### [DATASET EXCERPT]
========================================

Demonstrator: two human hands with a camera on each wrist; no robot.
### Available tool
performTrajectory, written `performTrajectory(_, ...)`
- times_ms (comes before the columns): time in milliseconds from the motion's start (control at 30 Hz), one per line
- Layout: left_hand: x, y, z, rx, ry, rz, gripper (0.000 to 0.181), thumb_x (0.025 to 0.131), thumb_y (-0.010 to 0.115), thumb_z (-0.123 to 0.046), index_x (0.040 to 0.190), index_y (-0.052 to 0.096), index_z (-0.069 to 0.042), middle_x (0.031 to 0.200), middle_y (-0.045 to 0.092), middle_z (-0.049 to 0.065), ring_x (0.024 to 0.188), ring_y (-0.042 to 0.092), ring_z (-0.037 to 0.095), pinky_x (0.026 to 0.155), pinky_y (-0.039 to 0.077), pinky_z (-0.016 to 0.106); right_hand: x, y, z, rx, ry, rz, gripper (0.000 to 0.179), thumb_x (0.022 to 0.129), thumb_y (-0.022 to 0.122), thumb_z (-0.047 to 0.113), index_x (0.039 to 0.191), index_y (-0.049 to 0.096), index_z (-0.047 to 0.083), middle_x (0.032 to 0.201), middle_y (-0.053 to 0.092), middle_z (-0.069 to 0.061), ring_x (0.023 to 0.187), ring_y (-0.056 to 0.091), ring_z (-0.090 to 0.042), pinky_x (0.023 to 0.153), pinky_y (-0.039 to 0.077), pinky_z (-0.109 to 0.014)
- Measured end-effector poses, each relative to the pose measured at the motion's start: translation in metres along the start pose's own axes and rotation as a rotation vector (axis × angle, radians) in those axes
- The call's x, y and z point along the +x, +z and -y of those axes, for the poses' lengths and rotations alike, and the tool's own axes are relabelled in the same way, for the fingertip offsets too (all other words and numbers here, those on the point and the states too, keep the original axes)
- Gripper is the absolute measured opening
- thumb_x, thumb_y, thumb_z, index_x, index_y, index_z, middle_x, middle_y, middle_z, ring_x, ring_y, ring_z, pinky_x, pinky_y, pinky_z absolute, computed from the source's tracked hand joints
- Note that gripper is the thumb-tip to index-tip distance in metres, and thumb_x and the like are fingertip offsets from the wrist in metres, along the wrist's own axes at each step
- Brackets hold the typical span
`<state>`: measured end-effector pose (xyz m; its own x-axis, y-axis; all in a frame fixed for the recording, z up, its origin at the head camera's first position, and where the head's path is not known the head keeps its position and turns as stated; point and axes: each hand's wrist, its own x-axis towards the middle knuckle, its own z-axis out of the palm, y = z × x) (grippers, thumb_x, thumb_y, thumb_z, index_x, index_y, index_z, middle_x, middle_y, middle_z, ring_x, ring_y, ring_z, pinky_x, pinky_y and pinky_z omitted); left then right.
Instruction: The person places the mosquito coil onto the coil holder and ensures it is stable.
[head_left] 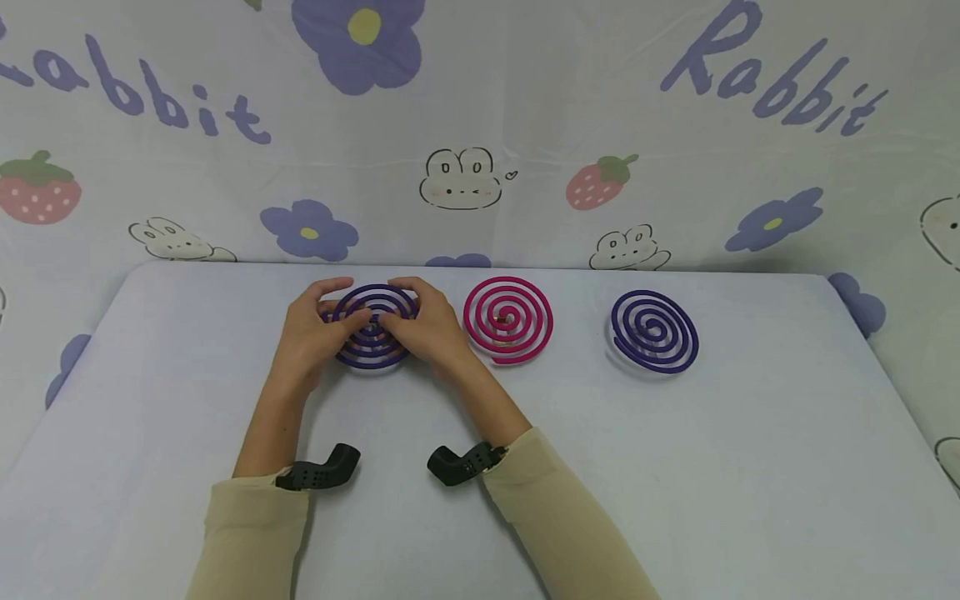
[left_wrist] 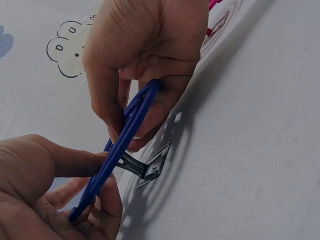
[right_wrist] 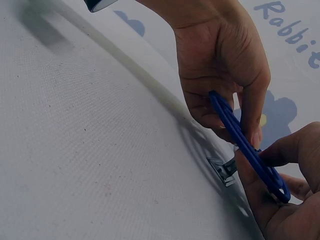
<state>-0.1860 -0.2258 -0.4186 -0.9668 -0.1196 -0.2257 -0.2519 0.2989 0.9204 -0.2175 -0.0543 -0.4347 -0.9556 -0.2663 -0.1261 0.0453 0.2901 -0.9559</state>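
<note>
My left hand (head_left: 307, 333) and right hand (head_left: 435, 327) hold a dark purple mosquito coil (head_left: 372, 364) between them at the left of the table. Thumbs lie on its top face near the centre, with fingers around the rim and underneath. In the left wrist view the coil (left_wrist: 117, 152) looks blue and tilted, raised above the tabletop. Below its middle, a small metal stand (left_wrist: 152, 167) has its flat base at the table surface. The right wrist view shows the same stand (right_wrist: 221, 171) under the coil, partly hidden by fingers.
Just right of my right hand, a pink mosquito coil (head_left: 508, 315) sits over a small stand. Further right is another dark purple coil (head_left: 654, 329), tilted and raised above its shadow. A printed cloth (head_left: 540, 100) hangs behind the white table (head_left: 712, 483).
</note>
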Motion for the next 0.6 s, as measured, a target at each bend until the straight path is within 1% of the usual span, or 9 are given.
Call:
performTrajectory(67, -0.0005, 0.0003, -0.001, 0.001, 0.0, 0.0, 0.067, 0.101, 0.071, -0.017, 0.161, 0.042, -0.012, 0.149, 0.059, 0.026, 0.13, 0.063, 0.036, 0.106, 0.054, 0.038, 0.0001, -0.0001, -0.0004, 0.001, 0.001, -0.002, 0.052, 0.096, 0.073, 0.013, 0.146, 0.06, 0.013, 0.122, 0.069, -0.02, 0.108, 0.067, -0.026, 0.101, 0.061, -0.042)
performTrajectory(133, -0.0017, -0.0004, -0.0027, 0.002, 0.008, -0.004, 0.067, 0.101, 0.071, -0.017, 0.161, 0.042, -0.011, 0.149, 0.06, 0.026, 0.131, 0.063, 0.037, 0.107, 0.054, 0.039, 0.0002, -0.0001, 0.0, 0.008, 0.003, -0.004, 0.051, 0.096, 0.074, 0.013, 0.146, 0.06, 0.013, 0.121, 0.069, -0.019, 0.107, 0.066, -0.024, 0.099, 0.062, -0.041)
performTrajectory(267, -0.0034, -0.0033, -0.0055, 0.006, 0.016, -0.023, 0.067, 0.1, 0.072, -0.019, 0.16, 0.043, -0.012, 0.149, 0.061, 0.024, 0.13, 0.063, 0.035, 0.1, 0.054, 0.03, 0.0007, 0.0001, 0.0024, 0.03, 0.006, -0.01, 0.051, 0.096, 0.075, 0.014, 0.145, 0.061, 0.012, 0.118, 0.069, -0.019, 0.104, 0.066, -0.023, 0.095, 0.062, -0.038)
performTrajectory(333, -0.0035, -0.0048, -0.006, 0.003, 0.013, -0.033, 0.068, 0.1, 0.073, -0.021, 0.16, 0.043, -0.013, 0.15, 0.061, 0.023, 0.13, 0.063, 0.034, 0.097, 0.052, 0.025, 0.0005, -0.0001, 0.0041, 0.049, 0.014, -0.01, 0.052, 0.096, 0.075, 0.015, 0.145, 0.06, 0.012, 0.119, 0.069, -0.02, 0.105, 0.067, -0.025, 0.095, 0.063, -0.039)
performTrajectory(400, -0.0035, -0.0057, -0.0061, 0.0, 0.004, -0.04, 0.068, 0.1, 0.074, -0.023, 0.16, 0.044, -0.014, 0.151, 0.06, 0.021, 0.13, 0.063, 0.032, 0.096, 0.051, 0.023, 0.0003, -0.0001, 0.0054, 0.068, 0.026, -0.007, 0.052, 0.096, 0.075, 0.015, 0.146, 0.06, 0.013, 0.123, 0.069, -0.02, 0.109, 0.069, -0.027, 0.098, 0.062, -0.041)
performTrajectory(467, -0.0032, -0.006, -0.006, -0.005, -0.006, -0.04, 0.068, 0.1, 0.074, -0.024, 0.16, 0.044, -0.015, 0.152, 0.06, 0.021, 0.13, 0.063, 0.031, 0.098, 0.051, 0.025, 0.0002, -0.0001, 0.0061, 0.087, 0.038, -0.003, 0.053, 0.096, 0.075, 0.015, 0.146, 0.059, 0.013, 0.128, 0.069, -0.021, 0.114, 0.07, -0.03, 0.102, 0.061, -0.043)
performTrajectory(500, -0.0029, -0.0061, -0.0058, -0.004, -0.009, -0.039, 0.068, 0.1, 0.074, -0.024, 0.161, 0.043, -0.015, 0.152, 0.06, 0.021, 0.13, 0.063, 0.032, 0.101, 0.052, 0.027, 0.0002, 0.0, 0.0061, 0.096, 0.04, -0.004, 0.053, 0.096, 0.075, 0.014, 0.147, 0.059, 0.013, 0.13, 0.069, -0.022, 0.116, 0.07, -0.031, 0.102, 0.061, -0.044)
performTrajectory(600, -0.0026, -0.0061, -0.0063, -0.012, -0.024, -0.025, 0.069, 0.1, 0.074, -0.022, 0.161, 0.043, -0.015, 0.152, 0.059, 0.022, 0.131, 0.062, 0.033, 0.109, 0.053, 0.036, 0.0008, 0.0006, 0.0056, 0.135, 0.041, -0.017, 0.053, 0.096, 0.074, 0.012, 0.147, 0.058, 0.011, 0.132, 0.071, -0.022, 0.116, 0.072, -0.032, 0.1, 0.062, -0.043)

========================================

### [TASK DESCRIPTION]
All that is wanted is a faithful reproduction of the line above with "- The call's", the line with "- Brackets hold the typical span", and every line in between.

### [ANSWER TO THIS PROBLEM]
- The call's x, y and z point along the +x, +z and -y of those axes, for the poses' lengths and rotations alike, and the tool's own axes are relabelled in the same way, for the fingertip offsets too (all other words and numbers here, those on the point and the states too, keep the original axes)
- Gripper is the absolute measured opening
- thumb_x, thumb_y, thumb_z, index_x, index_y, index_z, middle_x, middle_y, middle_z, ring_x, ring_y, ring_z, pinky_x, pinky_y, pinky_z absolute, computed from the source's tracked hand joints
- Note that gripper is the thumb-tip to index-tip distance in metres, and thumb_x and the like are fingertip offsets from the wrist in metres, along the wrist's own axes at each step
- Brackets hold the typical span

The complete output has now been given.